Everything in the listing should be transcribed exactly, apart from the pictures.

· · · ·

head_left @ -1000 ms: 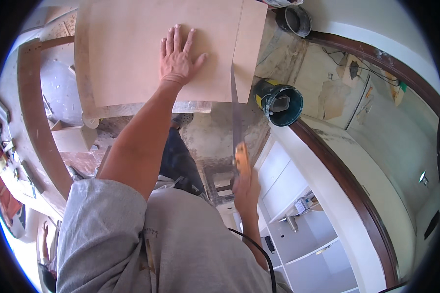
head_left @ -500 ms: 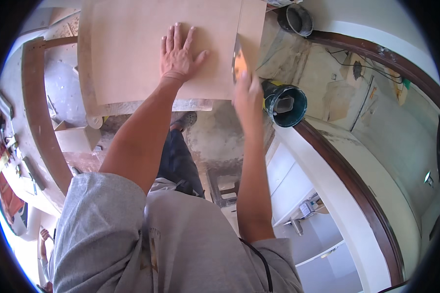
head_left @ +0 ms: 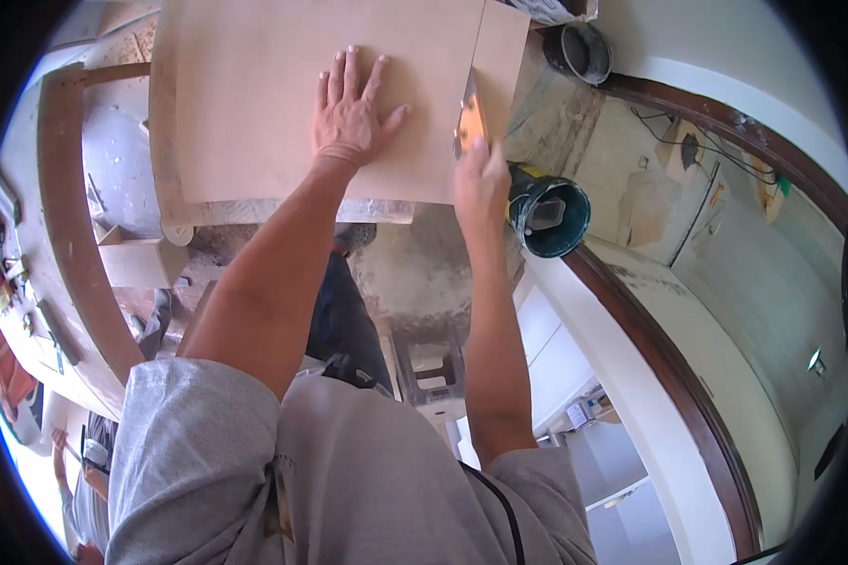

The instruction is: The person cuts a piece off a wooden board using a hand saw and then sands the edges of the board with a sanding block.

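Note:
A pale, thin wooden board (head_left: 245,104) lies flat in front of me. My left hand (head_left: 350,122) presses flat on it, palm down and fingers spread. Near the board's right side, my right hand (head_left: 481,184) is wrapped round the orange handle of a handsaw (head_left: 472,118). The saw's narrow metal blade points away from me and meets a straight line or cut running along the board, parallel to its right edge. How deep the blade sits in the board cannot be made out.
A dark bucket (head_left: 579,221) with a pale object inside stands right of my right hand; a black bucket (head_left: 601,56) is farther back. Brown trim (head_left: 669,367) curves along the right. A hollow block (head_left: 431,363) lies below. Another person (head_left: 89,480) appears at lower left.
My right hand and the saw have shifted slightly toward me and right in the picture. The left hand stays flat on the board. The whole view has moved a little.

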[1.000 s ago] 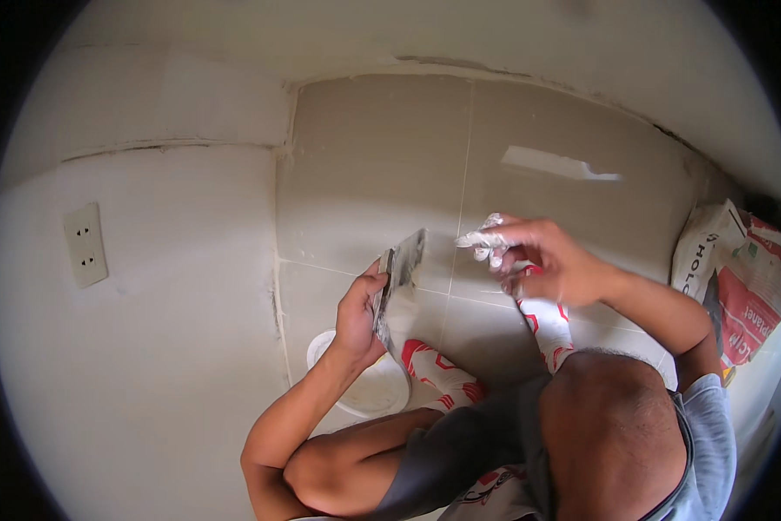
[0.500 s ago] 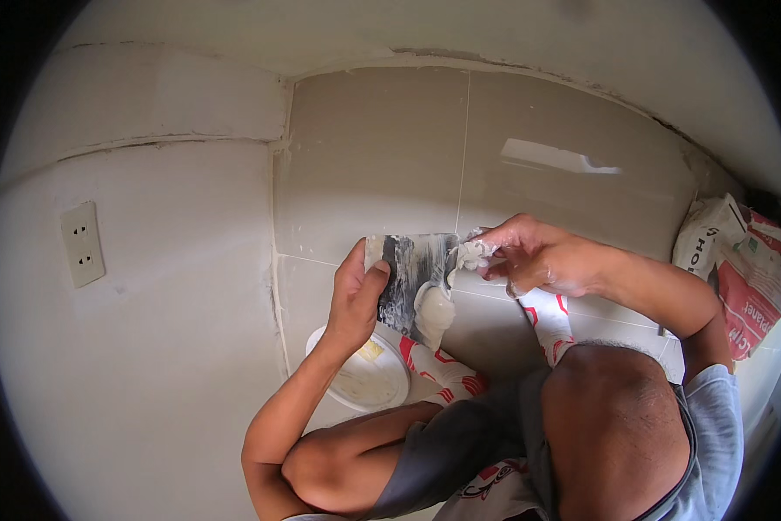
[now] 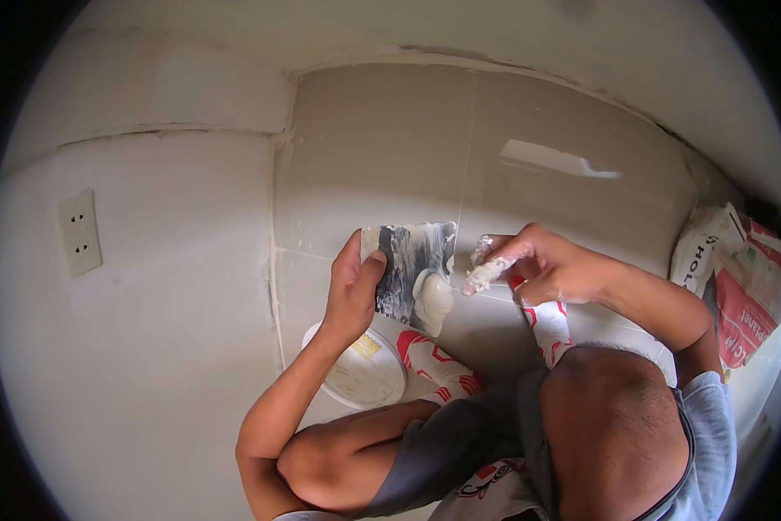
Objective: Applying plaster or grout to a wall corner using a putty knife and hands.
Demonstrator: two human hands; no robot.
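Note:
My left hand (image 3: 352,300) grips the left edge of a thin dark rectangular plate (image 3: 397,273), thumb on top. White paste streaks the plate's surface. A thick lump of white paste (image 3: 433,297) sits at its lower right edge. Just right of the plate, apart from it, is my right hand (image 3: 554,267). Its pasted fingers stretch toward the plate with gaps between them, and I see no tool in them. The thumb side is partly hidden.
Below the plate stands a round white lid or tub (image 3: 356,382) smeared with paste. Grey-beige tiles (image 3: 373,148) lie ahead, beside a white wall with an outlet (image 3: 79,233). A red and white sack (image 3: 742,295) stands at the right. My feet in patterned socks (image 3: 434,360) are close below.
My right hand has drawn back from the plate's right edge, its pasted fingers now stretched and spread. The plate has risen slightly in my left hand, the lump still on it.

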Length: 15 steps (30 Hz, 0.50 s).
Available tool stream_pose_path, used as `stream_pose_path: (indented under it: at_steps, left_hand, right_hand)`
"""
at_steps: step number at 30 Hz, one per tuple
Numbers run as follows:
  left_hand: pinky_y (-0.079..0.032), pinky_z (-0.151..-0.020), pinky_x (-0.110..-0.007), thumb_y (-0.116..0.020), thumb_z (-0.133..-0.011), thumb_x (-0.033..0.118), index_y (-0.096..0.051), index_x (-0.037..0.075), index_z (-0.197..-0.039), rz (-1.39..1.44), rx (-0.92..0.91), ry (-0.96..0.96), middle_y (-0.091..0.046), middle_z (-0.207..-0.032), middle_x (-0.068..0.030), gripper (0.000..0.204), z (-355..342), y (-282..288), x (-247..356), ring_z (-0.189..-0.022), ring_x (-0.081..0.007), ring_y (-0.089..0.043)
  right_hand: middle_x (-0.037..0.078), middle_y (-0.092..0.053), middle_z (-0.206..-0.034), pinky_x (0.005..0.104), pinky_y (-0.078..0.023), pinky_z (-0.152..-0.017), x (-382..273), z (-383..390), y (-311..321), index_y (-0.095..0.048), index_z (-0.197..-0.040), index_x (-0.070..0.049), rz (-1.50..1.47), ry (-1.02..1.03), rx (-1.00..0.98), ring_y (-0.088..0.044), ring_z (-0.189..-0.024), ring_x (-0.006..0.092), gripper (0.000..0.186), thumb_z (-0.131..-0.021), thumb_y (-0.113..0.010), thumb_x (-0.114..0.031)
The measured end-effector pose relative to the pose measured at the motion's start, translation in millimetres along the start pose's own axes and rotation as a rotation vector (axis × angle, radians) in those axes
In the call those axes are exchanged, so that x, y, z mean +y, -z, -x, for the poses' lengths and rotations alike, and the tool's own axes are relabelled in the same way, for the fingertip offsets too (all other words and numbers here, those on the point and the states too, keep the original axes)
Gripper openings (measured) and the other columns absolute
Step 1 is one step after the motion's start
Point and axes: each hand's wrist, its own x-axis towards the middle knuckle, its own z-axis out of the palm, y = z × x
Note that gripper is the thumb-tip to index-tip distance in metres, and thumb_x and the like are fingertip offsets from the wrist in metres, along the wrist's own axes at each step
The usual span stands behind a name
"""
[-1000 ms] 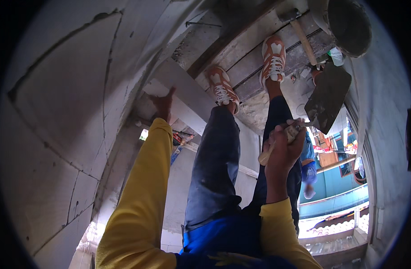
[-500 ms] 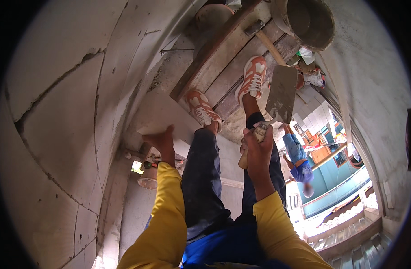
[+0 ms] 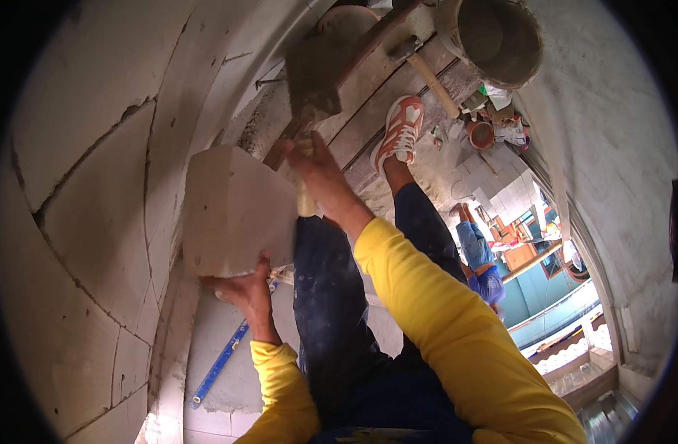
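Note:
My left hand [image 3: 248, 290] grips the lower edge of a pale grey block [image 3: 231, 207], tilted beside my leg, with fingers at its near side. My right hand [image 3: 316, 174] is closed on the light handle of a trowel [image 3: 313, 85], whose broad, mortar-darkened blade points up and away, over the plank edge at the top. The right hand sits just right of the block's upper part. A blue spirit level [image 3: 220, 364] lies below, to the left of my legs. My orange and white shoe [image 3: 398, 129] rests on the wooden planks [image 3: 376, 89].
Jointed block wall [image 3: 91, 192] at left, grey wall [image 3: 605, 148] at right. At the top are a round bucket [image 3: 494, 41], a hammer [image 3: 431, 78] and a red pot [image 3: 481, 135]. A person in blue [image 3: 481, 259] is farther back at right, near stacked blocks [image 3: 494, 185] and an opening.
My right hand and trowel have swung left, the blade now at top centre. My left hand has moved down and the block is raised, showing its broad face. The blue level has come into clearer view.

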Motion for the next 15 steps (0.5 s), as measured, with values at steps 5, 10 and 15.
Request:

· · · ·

> Your response
head_left @ -1000 ms: 
head_left @ -500 ms: 
head_left @ +0 ms: 

The instruction is: The person cuts a piece off a wooden board using a hand saw and then sands the edges of the board with a sanding block.

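Note:
A pale, thin wooden board (head_left: 245,104) lies flat in front of me. My left hand (head_left: 350,122) presses flat on it, palm down and fingers spread. Near the board's right side, my right hand (head_left: 481,184) is wrapped round the orange handle of a handsaw (head_left: 472,118). The saw's narrow metal blade points away from me and meets a straight line or cut running along the board, parallel to its right edge. How deep the blade sits in the board cannot be made out.
A dark bucket (head_left: 579,221) with a pale object inside stands right of my right hand; a black bucket (head_left: 601,56) is farther back. Brown trim (head_left: 669,367) curves along the right. A hollow block (head_left: 431,363) lies below. Another person (head_left: 89,480) appears at lower left.
My right hand and the saw have shifted slightly toward me and right in the picture. The left hand stays flat on the board. The whole view has moved a little.
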
[1.000 s ago] 
[0.500 s ago] 
[now] 
Objective: Applying plaster or grout to a wall corner using a putty knife and hands.
Demonstrator: two human hands; no robot.
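Note:
My left hand (image 3: 352,300) grips the left edge of a thin dark rectangular plate (image 3: 397,273), thumb on top. White paste streaks the plate's surface. A thick lump of white paste (image 3: 433,297) sits at its lower right edge. Just right of the plate, apart from it, is my right hand (image 3: 554,267). Its pasted fingers stretch toward the plate with gaps between them, and I see no tool in them. The thumb side is partly hidden.
Below the plate stands a round white lid or tub (image 3: 356,382) smeared with paste. Grey-beige tiles (image 3: 373,148) lie ahead, beside a white wall with an outlet (image 3: 79,233). A red and white sack (image 3: 742,295) stands at the right. My feet in patterned socks (image 3: 434,360) are close below.
My right hand has drawn back from the plate's right edge, its pasted fingers now stretched and spread. The plate has risen slightly in my left hand, the lump still on it.
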
Length: 15 steps (30 Hz, 0.50 s).
Available tool stream_pose_path, used as `stream_pose_path: (indented under it: at_steps, left_hand, right_hand)`
"""
at_steps: step number at 30 Hz, one per tuple
Numbers run as follows:
  left_hand: pinky_y (-0.079..0.032), pinky_z (-0.151..-0.020), pinky_x (-0.110..-0.007), thumb_y (-0.116..0.020), thumb_z (-0.133..-0.011), thumb_x (-0.033..0.118), index_y (-0.096..0.051), index_x (-0.037..0.075), index_z (-0.197..-0.039), rz (-1.39..1.44), rx (-0.92..0.91), ry (-0.96..0.96), middle_y (-0.091..0.046), middle_z (-0.207..-0.032), middle_x (-0.068..0.030), gripper (0.000..0.204), z (-355..342), y (-282..288), x (-247..356), ring_z (-0.189..-0.022), ring_x (-0.081..0.007), ring_y (-0.089..0.043)
  right_hand: middle_x (-0.037..0.078), middle_y (-0.092..0.053), middle_z (-0.206..-0.034), pinky_x (0.005..0.104), pinky_y (-0.078..0.023), pinky_z (-0.152..-0.017), x (-382..273), z (-383..390), y (-311..321), index_y (-0.095..0.048), index_z (-0.197..-0.040), index_x (-0.070..0.049), rz (-1.50..1.47), ry (-1.02..1.03), rx (-1.00..0.98), ring_y (-0.088..0.044), ring_z (-0.189..-0.024), ring_x (-0.006..0.092), gripper (0.000..0.186), thumb_z (-0.131..-0.021), thumb_y (-0.113..0.010), thumb_x (-0.114..0.031)
The measured end-effector pose relative to the pose measured at the motion's start, translation in millimetres along the start pose's own axes and rotation as a rotation vector (axis × angle, radians) in those axes
In the call those axes are exchanged, so that x, y, z mean +y, -z, -x, for the poses' lengths and rotations alike, and the tool's own axes are relabelled in the same way, for the fingertip offsets too (all other words and numbers here, those on the point and the states too, keep the original axes)
Gripper openings (measured) and the other columns absolute
Step 1 is one step after the motion's start
Point and axes: each hand's wrist, its own x-axis towards the middle knuckle, its own z-axis out of the palm, y = z × x
Note that gripper is the thumb-tip to index-tip distance in metres, and thumb_x and the like are fingertip offsets from the wrist in metres, along the wrist's own axes at each step
The usual span stands behind a name
"""
[-1000 ms] 
[-500 ms] 
[+0 ms] 
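Note:
My left hand [image 3: 248, 290] grips the lower edge of a pale grey block [image 3: 231, 207], tilted beside my leg, with fingers at its near side. My right hand [image 3: 316, 174] is closed on the light handle of a trowel [image 3: 313, 85], whose broad, mortar-darkened blade points up and away, over the plank edge at the top. The right hand sits just right of the block's upper part. A blue spirit level [image 3: 220, 364] lies below, to the left of my legs. My orange and white shoe [image 3: 398, 129] rests on the wooden planks [image 3: 376, 89].
Jointed block wall [image 3: 91, 192] at left, grey wall [image 3: 605, 148] at right. At the top are a round bucket [image 3: 494, 41], a hammer [image 3: 431, 78] and a red pot [image 3: 481, 135]. A person in blue [image 3: 481, 259] is farther back at right, near stacked blocks [image 3: 494, 185] and an opening.
My right hand and trowel have swung left, the blade now at top centre. My left hand has moved down and the block is raised, showing its broad face. The blue level has come into clearer view.
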
Motion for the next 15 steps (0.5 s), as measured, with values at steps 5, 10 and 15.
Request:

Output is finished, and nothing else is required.